Data segment »
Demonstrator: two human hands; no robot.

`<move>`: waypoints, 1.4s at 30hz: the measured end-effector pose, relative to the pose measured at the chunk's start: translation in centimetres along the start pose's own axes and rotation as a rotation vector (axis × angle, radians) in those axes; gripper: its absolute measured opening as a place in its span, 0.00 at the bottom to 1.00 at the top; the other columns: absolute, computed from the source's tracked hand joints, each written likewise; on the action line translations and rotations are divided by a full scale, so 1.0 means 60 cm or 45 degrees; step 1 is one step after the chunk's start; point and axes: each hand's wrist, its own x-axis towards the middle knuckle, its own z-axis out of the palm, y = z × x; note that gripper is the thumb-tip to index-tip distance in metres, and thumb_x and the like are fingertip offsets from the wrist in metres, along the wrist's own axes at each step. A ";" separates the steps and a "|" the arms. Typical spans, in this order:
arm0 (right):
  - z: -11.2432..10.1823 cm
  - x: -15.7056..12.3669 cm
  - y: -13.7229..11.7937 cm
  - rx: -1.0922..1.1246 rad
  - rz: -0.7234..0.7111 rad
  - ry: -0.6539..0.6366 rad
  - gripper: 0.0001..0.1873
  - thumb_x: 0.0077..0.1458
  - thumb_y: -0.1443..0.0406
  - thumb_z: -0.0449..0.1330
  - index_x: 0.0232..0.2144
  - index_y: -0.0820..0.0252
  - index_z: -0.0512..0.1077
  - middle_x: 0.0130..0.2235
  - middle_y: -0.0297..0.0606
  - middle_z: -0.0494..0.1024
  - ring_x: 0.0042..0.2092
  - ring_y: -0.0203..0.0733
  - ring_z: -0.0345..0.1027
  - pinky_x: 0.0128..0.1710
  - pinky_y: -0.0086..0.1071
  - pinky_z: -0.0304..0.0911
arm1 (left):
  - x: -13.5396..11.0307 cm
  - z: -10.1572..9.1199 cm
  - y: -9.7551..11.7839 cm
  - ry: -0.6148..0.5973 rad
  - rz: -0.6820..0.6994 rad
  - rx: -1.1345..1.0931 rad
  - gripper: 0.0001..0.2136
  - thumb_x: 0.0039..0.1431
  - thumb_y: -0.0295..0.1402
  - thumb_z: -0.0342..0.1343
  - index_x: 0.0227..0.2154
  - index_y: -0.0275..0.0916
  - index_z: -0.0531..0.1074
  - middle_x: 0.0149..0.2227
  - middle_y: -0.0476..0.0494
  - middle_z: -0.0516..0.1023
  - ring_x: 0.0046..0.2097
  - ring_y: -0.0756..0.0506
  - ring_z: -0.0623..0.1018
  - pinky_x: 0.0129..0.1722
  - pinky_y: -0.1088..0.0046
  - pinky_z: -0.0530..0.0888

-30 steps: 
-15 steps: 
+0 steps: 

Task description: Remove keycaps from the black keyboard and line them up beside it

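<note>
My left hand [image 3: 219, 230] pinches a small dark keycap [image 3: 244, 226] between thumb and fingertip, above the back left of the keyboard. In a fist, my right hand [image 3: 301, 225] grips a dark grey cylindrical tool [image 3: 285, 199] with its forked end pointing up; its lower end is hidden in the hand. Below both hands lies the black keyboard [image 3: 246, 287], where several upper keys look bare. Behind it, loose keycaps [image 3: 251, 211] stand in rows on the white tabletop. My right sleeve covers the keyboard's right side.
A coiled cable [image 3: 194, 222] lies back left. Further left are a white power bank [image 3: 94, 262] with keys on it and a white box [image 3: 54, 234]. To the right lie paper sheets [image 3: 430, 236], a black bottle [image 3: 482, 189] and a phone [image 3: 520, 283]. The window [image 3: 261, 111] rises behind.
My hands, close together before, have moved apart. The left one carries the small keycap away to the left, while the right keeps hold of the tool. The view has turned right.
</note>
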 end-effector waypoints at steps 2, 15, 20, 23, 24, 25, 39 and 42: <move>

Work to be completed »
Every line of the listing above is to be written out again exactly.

Exercise answer »
Demonstrator: two human hands; no robot.

`<move>`: waypoints, 1.4s at 30hz: the measured end-effector pose, relative to the pose measured at the chunk's start: translation in centimetres along the start pose's own axes and rotation as a rotation vector (axis × angle, radians) in those axes; gripper: its absolute measured opening as a place in its span, 0.00 at the bottom to 1.00 at the top; the other columns: absolute, computed from the source's tracked hand joints, each written likewise; on the action line translations and rotations are divided by a full scale, so 1.0 means 60 cm or 45 degrees; step 1 is one step after the chunk's start; point and axes: each hand's wrist, its own x-axis towards the middle knuckle, its own z-axis out of the palm, y = z × x; note that gripper is the thumb-tip to index-tip distance in metres, and thumb_x and the like are fingertip offsets from the wrist in metres, along the wrist's own axes at each step. A ";" separates the steps and a "|" the arms. Typical spans, in this order:
arm0 (right):
  - z: -11.2432..10.1823 cm
  - x: -15.7056..12.3669 cm
  - y: -13.7229..11.7937 cm
  - rx: -1.0922..1.1246 rad
  - rz: -0.7234..0.7111 rad
  - ry: -0.6539..0.6366 rad
  - gripper: 0.0001..0.1873
  - thumb_x: 0.0077..0.1458
  - thumb_y: -0.1443..0.0406
  - thumb_z: -0.0449..0.1330
  - index_x: 0.0232..0.2144
  - index_y: -0.0820..0.0252
  - index_z: -0.0512..0.1077
  - middle_x: 0.0130..0.2235
  - middle_y: -0.0297..0.0606
  - middle_z: -0.0494..0.1024
  - ring_x: 0.0042..0.2092
  - ring_y: -0.0203..0.0733
  - ring_z: -0.0345..0.1027
  - pinky_x: 0.0128..0.1710
  - pinky_y: -0.0086..0.1071
  - pinky_z: -0.0304..0.0911
arm1 (left):
  - x: -13.5396..11.0307 cm
  - z: -10.1572..9.1199 cm
  - y: -9.7551..11.7839 cm
  - ry: -0.6148..0.5973 rad
  - rz: -0.6820..0.6994 rad
  - rx: -1.1345..1.0931 rad
  - gripper: 0.0001..0.2136
  - thumb_x: 0.0039..0.1431
  - thumb_y: -0.0295..0.1402
  - thumb_z: -0.0342..0.1343
  - index_x: 0.0227..0.2154
  - index_y: -0.0275..0.0916
  - index_z: -0.0531..0.1074
  - middle_x: 0.0149..0.2227
  - middle_y: -0.0476..0.0494
  - middle_z: -0.0516..0.1023
  - ring_x: 0.0046..0.2097
  - ring_y: -0.0756..0.0506
  - ring_z: -0.0623..0.1018
  - pinky_x: 0.0129..0.1722
  - pinky_y: -0.1088..0.0046
  - pinky_z: -0.0530..0.0888

-30 steps: 
-15 steps: 
+0 steps: 

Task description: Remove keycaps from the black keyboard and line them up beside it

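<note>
My left hand [image 3: 219, 230] pinches a small dark keycap [image 3: 244, 226] between thumb and fingertip, above the back left of the keyboard. In a fist, my right hand [image 3: 301, 225] grips a dark grey cylindrical tool [image 3: 285, 199] with its forked end pointing up; its lower end is hidden in the hand. Below both hands lies the black keyboard [image 3: 246, 287], where several upper keys look bare. Behind it, loose keycaps [image 3: 251, 211] stand in rows on the white tabletop. My right sleeve covers the keyboard's right side.
A coiled cable [image 3: 194, 222] lies back left. Further left are a white power bank [image 3: 94, 262] with keys on it and a white box [image 3: 54, 234]. To the right lie paper sheets [image 3: 430, 236], a black bottle [image 3: 482, 189] and a phone [image 3: 520, 283]. The window [image 3: 261, 111] rises behind.
My hands, close together before, have moved apart. The left one carries the small keycap away to the left, while the right keeps hold of the tool. The view has turned right.
</note>
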 end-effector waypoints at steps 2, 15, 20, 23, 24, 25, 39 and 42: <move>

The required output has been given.